Penggunaan Amandemen Ke‑25 dalam konteks ini tidak hanya menjadi isu politik domestik, melainkan juga mengundang perhatian internasional. Pemerintah Iran, melalui Kementerian Luar Negeri, menanggapi pernyataan Trump dengan mengklaim bahwa “tindakan sepihak yang mengabaikan proses diplomatik hanya memperburuk ketegangan yang sudah ada”. Di sisi lain, sekutu tradisional Amerika Serikat, seperti Inggris dan Jepang, menyerukan dialog terbuka antara kedua negara, mengingat pentingnya stabilitas regional di Timur Tengah.

Kesimpulannya, seruan politisi AS untuk mengaktifkan Amandemen Ke‑25 setelah unggahan kontroversial Donald Trump tentang Iran menandai titik krusial dalam dinamika politik Amerika.

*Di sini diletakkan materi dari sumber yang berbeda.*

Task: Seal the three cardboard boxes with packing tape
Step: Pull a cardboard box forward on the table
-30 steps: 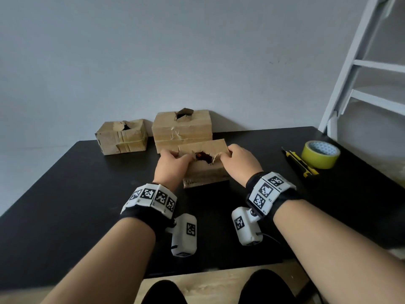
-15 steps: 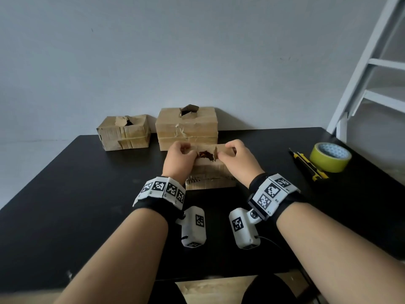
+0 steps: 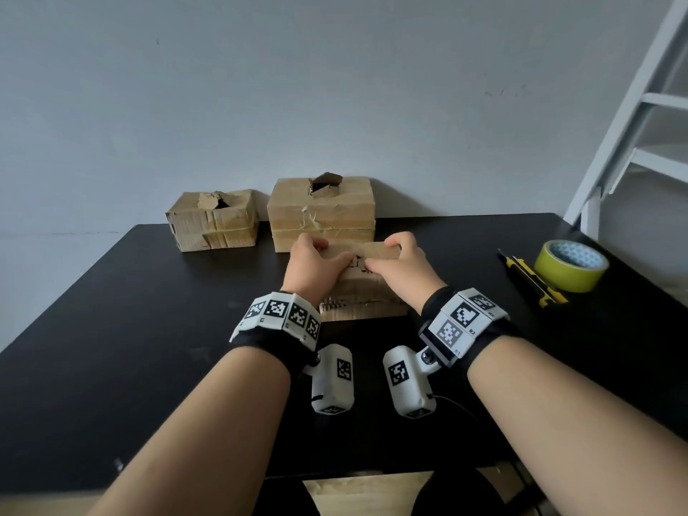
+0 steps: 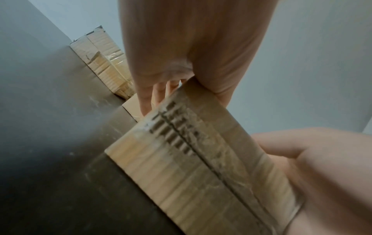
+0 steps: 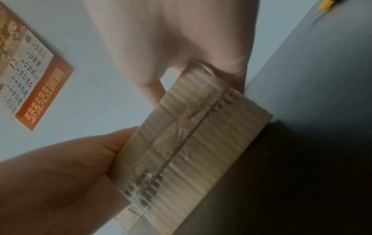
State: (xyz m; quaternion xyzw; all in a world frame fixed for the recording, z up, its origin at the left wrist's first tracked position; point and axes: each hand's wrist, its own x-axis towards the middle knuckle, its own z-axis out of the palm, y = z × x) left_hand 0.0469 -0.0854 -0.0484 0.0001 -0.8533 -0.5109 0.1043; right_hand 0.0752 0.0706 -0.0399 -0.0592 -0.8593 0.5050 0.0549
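Both hands on the nearest cardboard box (image 3: 363, 305), standing on the black table (image 3: 111, 329). Left grip (image 3: 311, 268) curled over the box's top left edge, fingers wrapped behind the far side, thumb pressing the flap down at the front; right grip (image 3: 400, 268) mirrored on the top right edge, thumb and fingers pinching the flap. Thumb tips nearly meeting at the middle seam, with a small dark gap between the flaps there. From the left wrist view, the box's near face (image 4: 201, 167) streaked with old clear tape along a seam, printed bars beside it; same face in the right wrist view (image 5: 191, 151). Just behind the grips, touching or almost touching the held box, a larger cardboard box (image 3: 322, 214) with a torn hole in its top. Further left of the left grip, a smaller cardboard box (image 3: 212, 221), also torn open on top. Well to the right of the right grip, a yellow tape roll (image 3: 571, 266), with a yellow utility knife (image 3: 532, 279) just beside it. White ladder frame (image 3: 633, 117) beyond, against the wall.
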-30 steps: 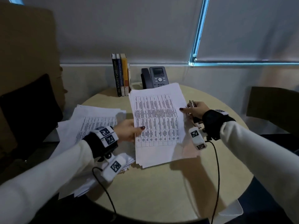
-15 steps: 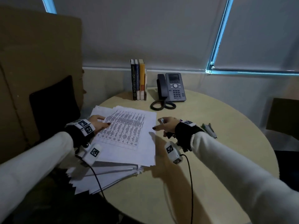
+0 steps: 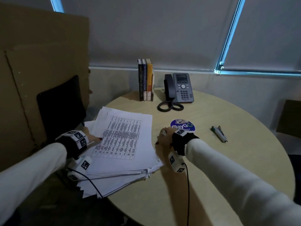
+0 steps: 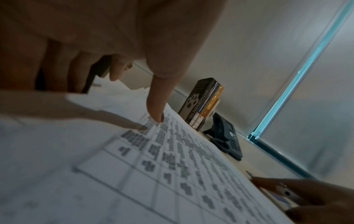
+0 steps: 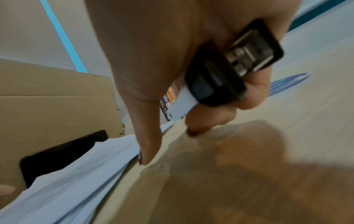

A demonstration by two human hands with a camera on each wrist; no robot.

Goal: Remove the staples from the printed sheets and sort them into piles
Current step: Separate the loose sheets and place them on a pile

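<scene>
Sheets (image 3: 123, 144) first — a thick, ragged pile on the left part of the round table (image 3: 211, 160), its lower corners hanging past the rim, top page a printed grid facing up. Behind the pile a cardboard panel (image 3: 40, 79) stands with a black chair (image 3: 60, 108) in front of it. At the far edge, three books (image 3: 145, 80) stand upright, a desk phone (image 3: 179, 88) just beside them with its cord coiled on the wood. A round blue sticker (image 3: 182, 125) lies mid-table, and well off to the right sits a green-tipped stapler (image 3: 219, 134), alone. Left hand (image 3: 92, 137) rests on the top page's left margin, fingers straight, one fingertip (image 4: 156, 115) pressing the print. Right hand (image 3: 164, 139) is down on the table just beside the pile's right edge — fingers curled round a small black-and-white staple remover (image 5: 220, 75), held in the palm, while the thumb (image 5: 146, 151) reaches down to the paper's edge.
</scene>
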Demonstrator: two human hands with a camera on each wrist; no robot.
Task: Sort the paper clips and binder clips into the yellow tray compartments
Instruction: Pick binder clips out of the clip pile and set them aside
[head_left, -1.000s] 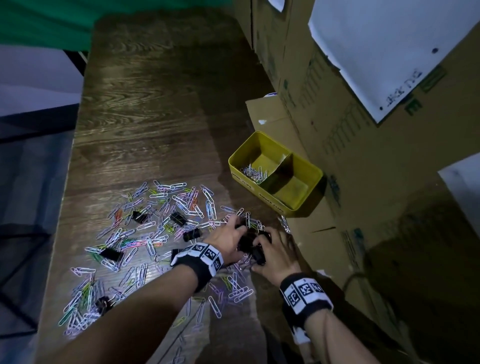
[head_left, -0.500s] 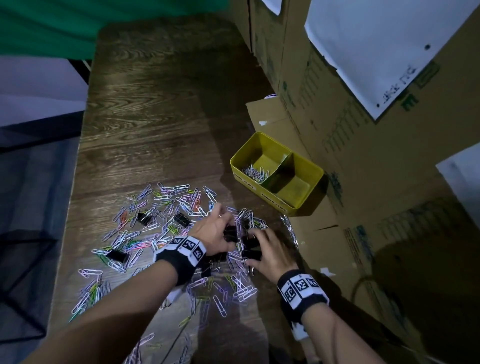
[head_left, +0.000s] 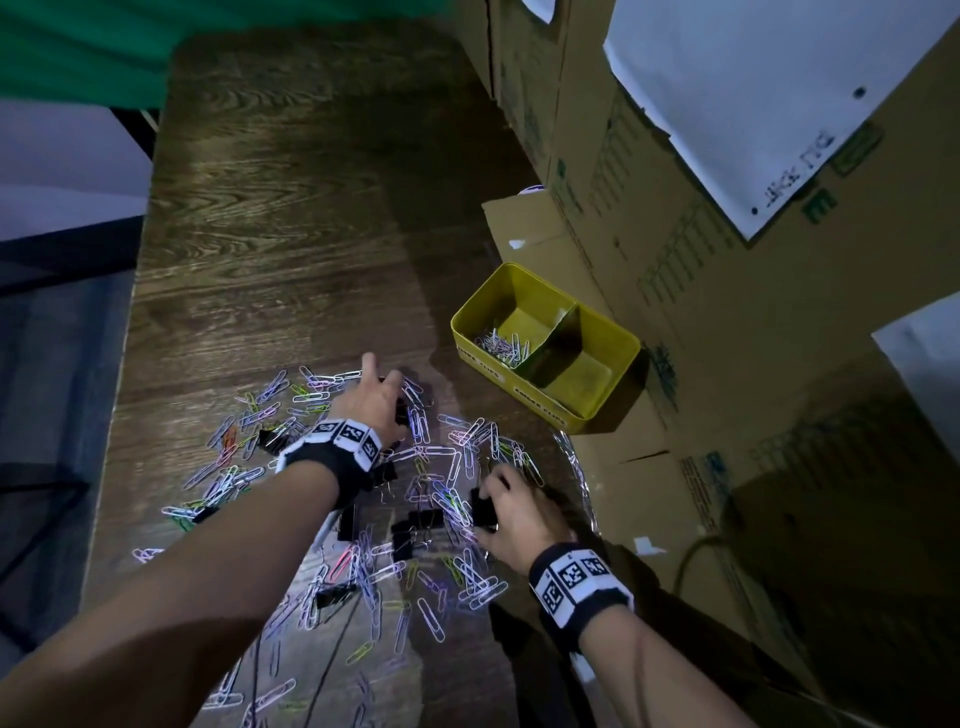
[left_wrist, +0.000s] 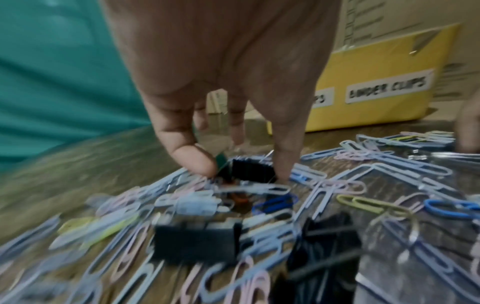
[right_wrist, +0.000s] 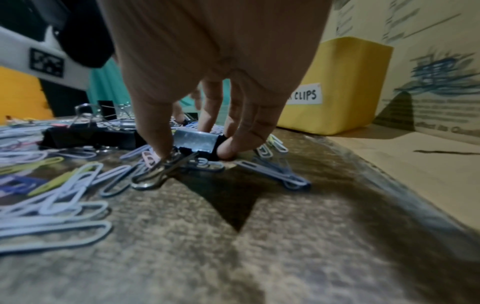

Meskipun prosedur konstitusional tersebut dirancang untuk keadaan darurat yang jelas, interpretasinya kini meluas ke ranah perilaku politik dan kebijakan luar negeri. Perdebatan yang sedang berlangsung akan menentukan tidak hanya masa depan kepemimpinan Trump, tetapi juga batasan penggunaan alat konstitusional dalam konteks persaingan politik modern.